§ Exercise instructions:
Write out the full listing again, exactly as it stands.

§ Information supplied:

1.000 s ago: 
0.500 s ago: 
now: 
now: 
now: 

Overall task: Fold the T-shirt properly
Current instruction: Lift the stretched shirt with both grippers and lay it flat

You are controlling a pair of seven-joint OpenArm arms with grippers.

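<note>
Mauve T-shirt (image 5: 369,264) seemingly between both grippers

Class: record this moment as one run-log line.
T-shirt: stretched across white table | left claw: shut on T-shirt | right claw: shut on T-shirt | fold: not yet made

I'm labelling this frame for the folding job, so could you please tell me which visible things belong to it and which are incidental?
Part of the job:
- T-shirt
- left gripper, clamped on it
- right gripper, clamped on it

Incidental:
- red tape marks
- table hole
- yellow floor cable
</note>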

§ Reply:
1.000 s ago: 
0.500 s ago: 
now: 
now: 
now: 

Overall task: Fold the T-shirt properly
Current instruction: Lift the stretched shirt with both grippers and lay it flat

You are controlling a pair of seven-joint OpenArm arms with grippers.

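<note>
Mauve T-shirt (image 5: 369,264) seemingly between both grippers

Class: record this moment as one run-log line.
T-shirt: stretched across white table | left claw: shut on T-shirt | right claw: shut on T-shirt | fold: not yet made

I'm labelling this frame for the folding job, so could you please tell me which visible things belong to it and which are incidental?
Part of the job:
- T-shirt
- left gripper, clamped on it
- right gripper, clamped on it

Incidental:
- red tape marks
- table hole
- yellow floor cable
</note>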

Fully answered, the exercise is complete.